Task>
With the listing in front of you, retype it exactly.

Records for this exercise>
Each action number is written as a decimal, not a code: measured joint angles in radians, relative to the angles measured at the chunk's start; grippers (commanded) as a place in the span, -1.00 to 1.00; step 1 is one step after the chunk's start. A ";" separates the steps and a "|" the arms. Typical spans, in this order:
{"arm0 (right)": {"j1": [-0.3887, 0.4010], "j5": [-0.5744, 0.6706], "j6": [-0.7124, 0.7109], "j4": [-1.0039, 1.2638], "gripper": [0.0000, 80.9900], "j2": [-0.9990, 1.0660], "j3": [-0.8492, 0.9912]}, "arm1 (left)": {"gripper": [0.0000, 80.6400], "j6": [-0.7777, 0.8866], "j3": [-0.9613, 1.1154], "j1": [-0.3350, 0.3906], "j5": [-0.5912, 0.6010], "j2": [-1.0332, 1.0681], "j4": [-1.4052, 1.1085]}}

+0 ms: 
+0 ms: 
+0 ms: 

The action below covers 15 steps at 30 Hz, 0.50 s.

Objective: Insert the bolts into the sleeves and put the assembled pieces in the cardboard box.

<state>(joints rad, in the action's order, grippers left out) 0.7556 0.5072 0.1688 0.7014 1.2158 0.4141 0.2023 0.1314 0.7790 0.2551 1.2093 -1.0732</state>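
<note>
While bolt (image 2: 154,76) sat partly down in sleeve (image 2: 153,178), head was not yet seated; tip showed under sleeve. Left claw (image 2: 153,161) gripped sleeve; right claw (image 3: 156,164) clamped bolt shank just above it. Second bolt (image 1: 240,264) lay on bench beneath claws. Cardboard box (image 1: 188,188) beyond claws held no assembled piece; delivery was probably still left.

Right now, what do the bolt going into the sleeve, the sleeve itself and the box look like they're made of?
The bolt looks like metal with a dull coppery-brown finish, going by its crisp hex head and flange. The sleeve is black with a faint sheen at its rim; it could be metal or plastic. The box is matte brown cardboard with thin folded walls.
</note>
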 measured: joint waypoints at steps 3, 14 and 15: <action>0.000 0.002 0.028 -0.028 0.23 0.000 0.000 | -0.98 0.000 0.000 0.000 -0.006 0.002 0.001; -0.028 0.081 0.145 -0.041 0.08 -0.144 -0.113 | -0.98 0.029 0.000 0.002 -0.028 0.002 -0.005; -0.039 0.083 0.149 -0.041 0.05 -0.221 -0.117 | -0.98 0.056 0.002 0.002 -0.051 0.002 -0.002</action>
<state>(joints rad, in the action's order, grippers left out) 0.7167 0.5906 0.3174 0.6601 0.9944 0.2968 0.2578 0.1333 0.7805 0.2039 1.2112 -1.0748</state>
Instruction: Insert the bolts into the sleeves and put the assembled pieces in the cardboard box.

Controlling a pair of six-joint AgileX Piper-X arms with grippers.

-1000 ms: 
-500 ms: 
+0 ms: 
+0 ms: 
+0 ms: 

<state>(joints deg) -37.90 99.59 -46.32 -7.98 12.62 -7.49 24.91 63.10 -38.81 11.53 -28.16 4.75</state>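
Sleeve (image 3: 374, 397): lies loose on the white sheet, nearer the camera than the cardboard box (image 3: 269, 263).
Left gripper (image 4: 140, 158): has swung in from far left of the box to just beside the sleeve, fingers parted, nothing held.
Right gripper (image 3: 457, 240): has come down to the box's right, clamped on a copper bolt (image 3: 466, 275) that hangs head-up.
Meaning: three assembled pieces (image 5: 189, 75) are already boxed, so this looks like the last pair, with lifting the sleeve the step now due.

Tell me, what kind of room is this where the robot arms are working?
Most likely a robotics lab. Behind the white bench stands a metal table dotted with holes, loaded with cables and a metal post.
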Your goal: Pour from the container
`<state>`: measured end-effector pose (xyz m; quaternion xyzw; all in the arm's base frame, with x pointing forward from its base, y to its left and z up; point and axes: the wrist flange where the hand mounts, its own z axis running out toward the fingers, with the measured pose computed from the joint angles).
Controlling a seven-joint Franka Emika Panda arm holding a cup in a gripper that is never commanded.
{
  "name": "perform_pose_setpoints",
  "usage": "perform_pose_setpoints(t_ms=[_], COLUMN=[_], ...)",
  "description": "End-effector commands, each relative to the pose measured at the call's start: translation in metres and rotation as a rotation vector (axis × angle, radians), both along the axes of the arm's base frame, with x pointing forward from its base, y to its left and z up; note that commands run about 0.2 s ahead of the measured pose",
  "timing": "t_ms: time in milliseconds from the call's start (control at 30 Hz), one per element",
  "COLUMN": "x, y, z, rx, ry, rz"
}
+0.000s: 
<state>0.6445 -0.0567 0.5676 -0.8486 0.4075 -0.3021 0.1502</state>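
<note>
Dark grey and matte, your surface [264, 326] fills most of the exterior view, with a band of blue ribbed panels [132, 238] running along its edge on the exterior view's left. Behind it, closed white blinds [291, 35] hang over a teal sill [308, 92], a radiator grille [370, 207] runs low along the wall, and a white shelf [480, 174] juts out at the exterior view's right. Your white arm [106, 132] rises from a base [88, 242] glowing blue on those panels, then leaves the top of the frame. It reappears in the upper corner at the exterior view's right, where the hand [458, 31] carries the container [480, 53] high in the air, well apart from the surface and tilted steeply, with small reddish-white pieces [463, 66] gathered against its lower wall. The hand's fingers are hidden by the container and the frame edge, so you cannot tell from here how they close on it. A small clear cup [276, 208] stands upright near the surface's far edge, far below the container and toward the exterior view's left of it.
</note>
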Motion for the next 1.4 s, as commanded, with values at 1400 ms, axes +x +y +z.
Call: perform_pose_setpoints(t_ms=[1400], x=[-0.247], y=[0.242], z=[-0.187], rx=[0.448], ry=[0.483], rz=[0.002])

Answer to this problem>
Each action number is written as a decimal, not a code: measured joint angles in radians, relative to the angles measured at the chunk's start; grippers (commanded) as a place in the span, -1.00 to 1.00; step 1 is one step after the chunk's start. A ";" separates the steps and a "|" the arms. Typical spans, in this order:
{"arm0 (right)": {"j1": [-0.3887, 0.4010], "j5": [-0.5744, 0.6706], "j6": [-0.7124, 0.7109], "j4": [-1.0039, 1.2638], "gripper": [0.0000, 80.9900], "j2": [-0.9990, 1.0660], "j3": [-0.8492, 0.9912]}, "arm1 (left)": {"gripper": [0.0000, 80.6400], "j6": [-0.7777, 0.8866], "j3": [-0.9613, 1.1154], "j1": [-0.3350, 0.3906], "j5": [-0.5912, 0.6010], "j2": [-1.0332, 1.0681], "j4": [-1.4052, 1.1085]}}

+0 ms: 
+0 ms: 
+0 ms: 

The action below covers 15 steps at 30 Hz, 0.50 s.

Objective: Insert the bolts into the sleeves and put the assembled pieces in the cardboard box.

<state>(joints rad, in the action's order, grippers left out) 0.7556 0.5072 0.1688 0.7014 1.2158 0.4141 0.2023 0.1314 0.7790 0.2551 1.2093 -1.0732</state>
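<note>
While bolt (image 2: 154,76) sat partly down in sleeve (image 2: 153,178), head was not yet seated; tip showed under sleeve. Left claw (image 2: 153,161) gripped sleeve; right claw (image 3: 156,164) clamped bolt shank just above it. Second bolt (image 1: 240,264) lay on bench beneath claws. Cardboard box (image 1: 188,188) beyond claws held no assembled piece; delivery was probably still left.

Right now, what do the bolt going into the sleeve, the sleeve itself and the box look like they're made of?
The bolt looks like metal with a dull coppery-brown finish, going by its crisp hex head and flange. The sleeve is black with a faint sheen at its rim; it could be metal or plastic. The box is matte brown cardboard with thin folded walls.
</note>
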 measured: joint waypoints at steps 3, 14 and 15: <action>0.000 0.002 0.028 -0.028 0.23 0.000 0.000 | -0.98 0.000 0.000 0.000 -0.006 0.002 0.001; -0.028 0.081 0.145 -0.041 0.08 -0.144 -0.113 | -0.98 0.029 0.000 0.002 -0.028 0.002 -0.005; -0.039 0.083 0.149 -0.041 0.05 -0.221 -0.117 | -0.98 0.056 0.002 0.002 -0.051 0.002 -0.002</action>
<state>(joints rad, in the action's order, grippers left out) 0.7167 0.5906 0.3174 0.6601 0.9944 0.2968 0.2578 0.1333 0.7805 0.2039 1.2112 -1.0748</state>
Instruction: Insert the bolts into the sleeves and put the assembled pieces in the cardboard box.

Controlling a pair of six-joint AgileX Piper-X arms with grippers.

-1000 ms: 
-500 ms: 
+0 ms: 
+0 ms: 
+0 ms: 

<state>(joints deg) -37.90 99.59 -46.32 -7.98 12.62 -7.49 24.91 63.10 -38.81 11.53 -28.16 4.75</state>
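Sleeve (image 3: 374, 397): lies loose on the white sheet, nearer the camera than the cardboard box (image 3: 269, 263).
Left gripper (image 4: 140, 158): has swung in from far left of the box to just beside the sleeve, fingers parted, nothing held.
Right gripper (image 3: 457, 240): has come down to the box's right, clamped on a copper bolt (image 3: 466, 275) that hangs head-up.
Meaning: three assembled pieces (image 5: 189, 75) are already boxed, so this looks like the last pair, with lifting the sleeve the step now due.

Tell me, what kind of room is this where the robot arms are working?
Most likely a robotics lab. Behind the white bench stands a metal table dotted with holes, loaded with cables and a metal post.
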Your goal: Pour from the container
`<state>`: measured end-effector pose (xyz m; quaternion xyzw; all in the arm's base frame, with x pointing forward from its base, y to its left and z up; point and axes: the wrist flange where the hand mounts, its own z axis running out toward the fingers, with the measured pose computed from the joint angles).
Controlling a seven-joint Franka Emika Panda arm holding a cup in a gripper that is never commanded.
{
  "name": "perform_pose_setpoints",
  "usage": "perform_pose_setpoints(t_ms=[_], COLUMN=[_], ...)",
  "description": "End-effector commands, each relative to the pose measured at the call's start: translation in metres and rotation as a rotation vector (axis × angle, radians), both along the axes of the arm's base frame, with x pointing forward from its base, y to its left and z up; note that commands run about 0.2 s ahead of the measured pose",
  "timing": "t_ms: time in milliseconds from the call's start (control at 30 Hz), one per element",
  "COLUMN": "x, y, z, rx, ry, rz"
}
+0.000s: 
<state>0.6445 -0.0567 0.5676 -0.8486 0.4075 -0.3021 0.1502</state>
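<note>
Dark grey and matte, your surface [264, 326] fills most of the exterior view, with a band of blue ribbed panels [132, 238] running along its edge on the exterior view's left. Behind it, closed white blinds [291, 35] hang over a teal sill [308, 92], a radiator grille [370, 207] runs low along the wall, and a white shelf [480, 174] juts out at the exterior view's right. Your white arm [106, 132] rises from a base [88, 242] glowing blue on those panels, then leaves the top of the frame. It reappears in the upper corner at the exterior view's right, where the hand [458, 31] carries the container [480, 53] high in the air, well apart from the surface and tilted steeply, with small reddish-white pieces [463, 66] gathered against its lower wall. The hand's fingers are hidden by the container and the frame edge, so you cannot tell from here how they close on it. A small clear cup [276, 208] stands upright near the surface's far edge, far below the container and toward the exterior view's left of it.
</note>
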Motion for the next 1.4 s, as commanded, with values at 1400 ms, axes +x +y +z.
Call: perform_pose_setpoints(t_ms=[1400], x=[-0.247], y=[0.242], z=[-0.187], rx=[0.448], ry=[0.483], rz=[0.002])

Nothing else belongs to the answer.